Iona in der Bauhalle der Meyer Werft (Bild: Michael Wessels)

Meyer-Werft dockt die Iona von P&O Cruises aus

Der jüngste Kreuzfahrtschiffneubau für die britische Reederei P&O Cruises, die Iona, soll in der Nacht auf Freitag, 14. Februar, die Bauhalle der Meyer-Werft in Papenburg verlassen.

Das Ausdocken der Iona soll laut Meyer-Werft etwa um Mitternacht beginnen. Nachdem die Iona ausgedockt ist, soll sie an der Ausrüstungspier der Werft anlegen und dort ihre Schornsteinverkleidung erhalten. Das Anlegen an der Ausrüstungspier ist für etwa 3:30 Uhr morgens geplant.

Die Iona hat eine Tonnage von rund 184.000 BRZ, ist 344,5 Meter lang, 42 Meter breit und bietet Platz für über 5.200 Passagiere. Sie ist nach der AIDAnova und Costa Smeralda erst das dritte Kreuzfahrtschiff weltweit und das erste für P&O Cruises, das mit dem relativ umweltfreundlichen Flüssiggas LNG betrieben werden wird.

Das neue Kreuzfahrtschiff war im Mai 2019 in Papenburg auf Kiel gelegt worden. Die Meyer Werft baut insgesamt zwei neue Schiffe für die britische Reederei P&O Cruises. Das Schwesterschiff der Iona soll im Frühjahr 2022 ausgeliefert werden.

Bis zur Emsüberführung Richtung Nordsee, die voraussichtlich Ende März stattfindet, liegt das Schiff im Werfthafen in Papenburg.

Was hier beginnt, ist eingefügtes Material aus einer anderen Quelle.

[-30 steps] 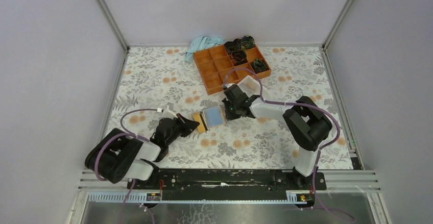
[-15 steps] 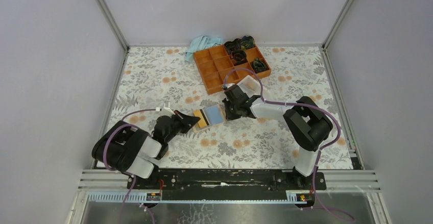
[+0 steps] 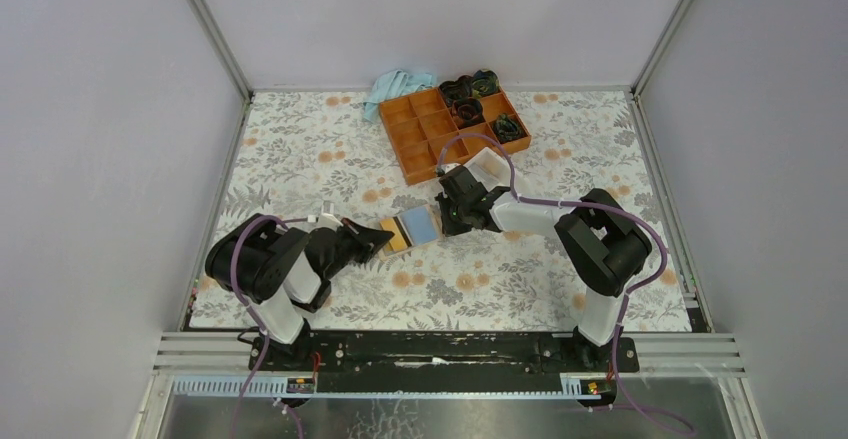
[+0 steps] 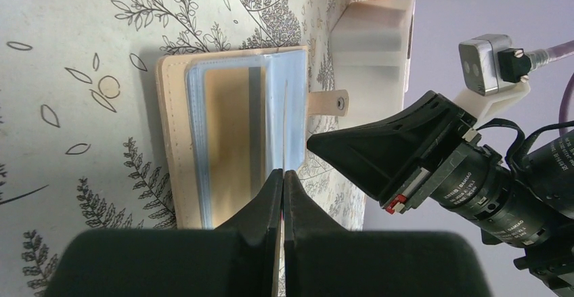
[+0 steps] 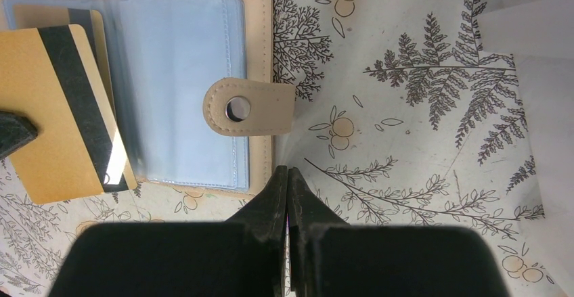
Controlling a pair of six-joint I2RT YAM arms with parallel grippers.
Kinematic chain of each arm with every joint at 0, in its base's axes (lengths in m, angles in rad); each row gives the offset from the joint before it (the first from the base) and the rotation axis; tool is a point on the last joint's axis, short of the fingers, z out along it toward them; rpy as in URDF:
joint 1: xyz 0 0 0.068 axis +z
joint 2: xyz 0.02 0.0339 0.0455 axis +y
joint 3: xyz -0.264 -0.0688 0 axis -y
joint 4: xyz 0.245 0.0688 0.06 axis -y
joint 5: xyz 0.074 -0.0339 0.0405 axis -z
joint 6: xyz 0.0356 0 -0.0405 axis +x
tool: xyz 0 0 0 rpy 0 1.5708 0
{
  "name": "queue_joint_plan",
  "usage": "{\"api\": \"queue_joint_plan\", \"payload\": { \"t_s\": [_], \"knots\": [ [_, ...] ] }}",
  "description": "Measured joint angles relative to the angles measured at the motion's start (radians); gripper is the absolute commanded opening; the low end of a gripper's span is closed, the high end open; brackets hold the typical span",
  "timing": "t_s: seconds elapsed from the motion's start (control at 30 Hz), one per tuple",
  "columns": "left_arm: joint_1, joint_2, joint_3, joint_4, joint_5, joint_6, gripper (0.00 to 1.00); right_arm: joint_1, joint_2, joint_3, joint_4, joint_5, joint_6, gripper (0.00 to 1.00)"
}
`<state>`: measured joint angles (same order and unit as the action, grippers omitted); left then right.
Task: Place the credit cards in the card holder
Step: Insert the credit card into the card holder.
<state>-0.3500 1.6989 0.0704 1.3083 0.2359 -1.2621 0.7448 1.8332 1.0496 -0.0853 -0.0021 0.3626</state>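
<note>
1. Gripping the gold card (image 5: 61,128) by its outer end, your left gripper (image 4: 283,178) is closed flat on it. From that wrist the card shows only as a thin edge-on line running out from the fingertips.
2. The card's free end overlaps the half of the open card holder (image 5: 260,40) farthest from the closure tab (image 5: 260,107), above the clear sleeves. Judgement: you hold it roughly flat to the table so its edge can find a sleeve mouth.
3. A second tan card with a dark stripe seems to sit already under the plastic there.
4. Your right gripper (image 5: 288,178) is closed on nothing, with its tips at the holder's edge just beside the tab. Judgement: it acts as a stop against sliding, but contact cannot be confirmed.
5. The holder lies mid-table between both grippers, with the orange tray (image 3: 455,129) well apart behind it.
</note>
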Motion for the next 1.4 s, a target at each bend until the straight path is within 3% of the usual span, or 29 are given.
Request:
{"api": "queue_joint_plan", "payload": {
  "t_s": [1.4],
  "knots": [
    [0.024, 0.035, 0.053, -0.052, 0.031, 0.089, 0.0, 0.0, -0.015, -0.005, -0.038, -0.001, -0.008, 0.0]
  ]
}}
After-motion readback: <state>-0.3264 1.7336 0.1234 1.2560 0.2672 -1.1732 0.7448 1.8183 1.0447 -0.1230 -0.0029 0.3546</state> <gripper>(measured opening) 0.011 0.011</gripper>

Dort wird der Innenausbau fortgesetzt sowie weitere technische Erprobungen an Bord durchgeführt.

Um das Anlegen der Iona an der Ausrüstungspier zu ermöglichen, wird das zurzeit dort liegende Schwimmteil für ein weiteres Kreuzfahrtschiff zuvor an einen anderen Liegeplatz im Werfthafen verholt. Nach dem Ausdocken der Iona wird Schwimmteil für die Odyssey of the Seas für den weiteren Bau in das dann freie Baudock II manövriert. Dort ist in den vergangenen Monaten bereits der vordere Teil des Kreuzfahrtschiffes in Blockbauweise entstanden. Die Fertigstellung der Odyssey of the Seas ist für Herbst 2020 geplant.